Customizing the Python language
Programming languages can be viewed as three things: their syntax and data model, their standard library and the third party libraries you can use. All these define the expressiveness of the language, and determine what can you write (which problems you can solve) and how easily or not. This post/talk is about how expressive I think Python is, and how easy it is or not to change it.
I said that we solve problems by writing (programs), but in fact, Python can solve several problems without really writing a program. You can use the interpreter as a calculator, or use some of the modules a programs:
$ python3 -m http.server 8000
With that you can serve the current directory via HTTP. Or do this:
$ python3 -m timeit '"-".join(str(n) for n in range(100))' 10000 loops, best of 3: 30.2 usec per loop $ python3 -m timeit '"-".join([str(n) for n in range(100)])' 10000 loops, best of 3: 27.5 usec per loop $ python3 -m timeit '"-".join(map(str, range(100)))' 10000 loops, best of 3: 23.2 usec per loop
to check which method is faster. Notice that these are modules in the standard library, so you get this functionality out of the box. Of course, you could also install some third party module that has this kind of capability. I find this way of using modules as programs very useful, and I would like to encourage module writers to consider providing such interfaces with your modules if you think it makes sense.
Similarly, there
are even programs written in Python that can also be used as modules, which I
think should also be considered by all program writers.

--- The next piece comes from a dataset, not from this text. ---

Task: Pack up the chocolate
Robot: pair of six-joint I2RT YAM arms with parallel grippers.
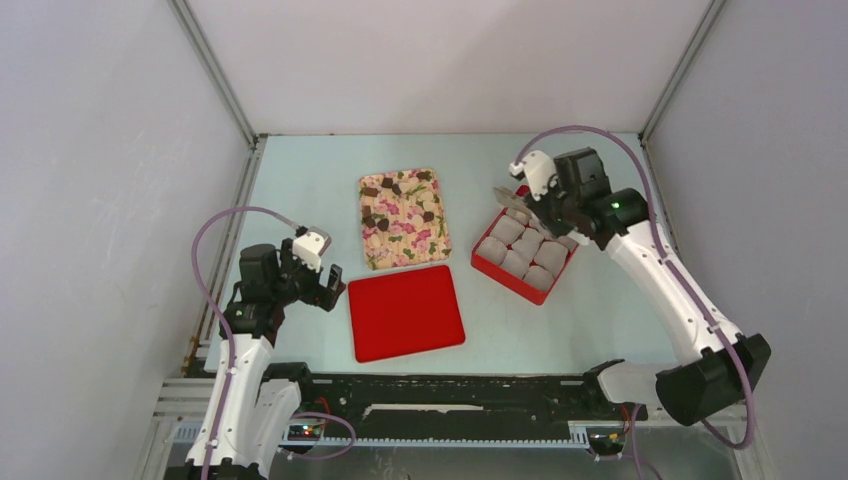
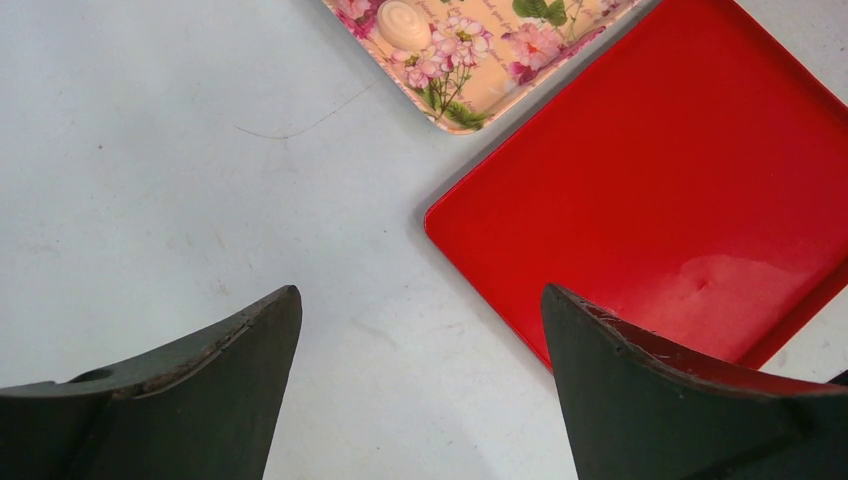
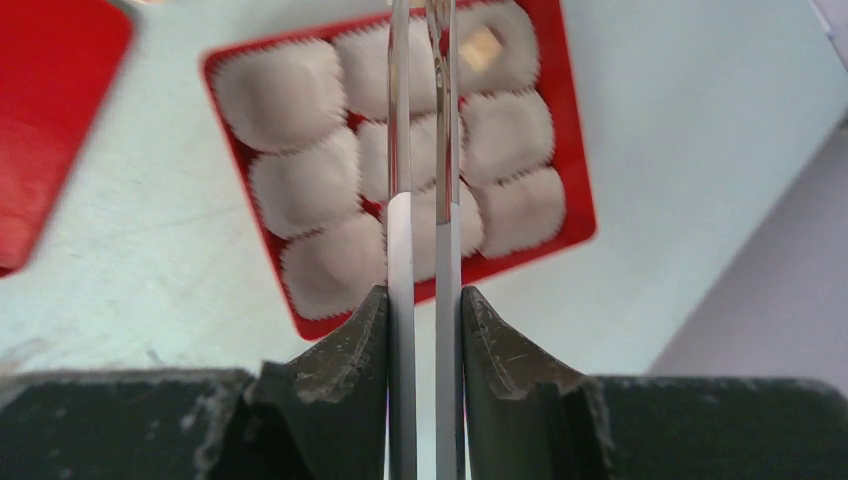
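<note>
**Chocolate packing station: contents and tool states**

Chocolate [image 1: 381,223]: dark brown lumps are lying scattered on the floral tray [image 1: 400,243], which is sitting mid-table. The left wrist view is showing a pale round piece [image 2: 403,22] near that tray's corner. One pale tan square piece [image 3: 481,47] is sitting in a corner cup of the red box [image 3: 575,150].

Red box: it is standing to the right of the floral tray and holding nine crinkled paper cups [image 3: 285,95] in three rows.

Red lid [image 1: 405,312]: it is lying flat just in front of the floral tray.

Left gripper [image 2: 420,300]: it is hovering over the pale table [image 1: 300,170] beside the lid's left edge, with its fingers spread wide and nothing between them.

Right gripper [image 3: 423,300]: it is hanging over the box with its fingers pinching a pair of tweezers [image 3: 399,120]. The blades are reaching out across the middle cups, and I cannot tell whether the tips are holding anything.
</note>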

For instance, I would really
like that ssh
was also a library; of course, we have paramiko
, but I think
it's a waste of precious developer time to reimplement the wheel.
The next approach I want to show is glue code. The idea is that you take modules, functions and classes, use them as building blocks, and write a few lines of code that combine them to provide something that didn't exist before:
import centerlines, psycopg2, json, sys, shapely.geometry, shapely.wkt, shapely.wkb tolerance = 0.00001 s = sys.stdin.read() data = json.loads(s) conn = psycopg2.connect(dbname='gis') ans = dict(type='FeatureCollection', features=[]) for feature in data['features']: shape = shapely.geometry.shape(feature['geometry']) shape = shape.simplify(tolerance, False) skel, medials = centerlines.skeleton_medials_from_postgis(conn, shape) medials = centerlines.extend_medials(shape, skel, medials) medials = shapely.geometry.MultiLineString([ medial.simplify(tolerance, False) for medial in medials ]) ans['features'].append(dict(type='Feature', geometry=shapely.geometry.mapping(medials))) s = json.dumps(ans) print(s)
This example does something quite complex: it takes a JSON representation of a
polygon from stdin
, calculates the centerline of that polygon, convert is back
to a JSON representation and outputs that to stdout
. You could say that I'm
cheating; most of the complexity is hidden in the shapely
and centerlines
modules, and I'm using PostgreSQL to do the actual calculation, but this is what
we developers do, right?
Once the building blocks are not enough, it's time to write our own. We can write
new functions or classes that solve or model part of the problem and we keep adding
glue until we're finished. In fact, in the previous example,
centerlines.skeleton_medials_from_postgis()
and centerlines.extend_medials()
are functions that were written for solving this problem in particular.
But the expressiveness of the language does not stop at function or method call
and parameter passing; there are also operators and other protocols. For instance,
instead of the pure OO call 2.add(3)
, we can simply write 2 + 3
, which makes
a lot of sense given our
background from 1st grade. Another example which I love is this:
file = open(...) line = file.readline() while line: # [...] line = file.readline() file.close()
versus
file = open(...) for line in file: # [...] file.close()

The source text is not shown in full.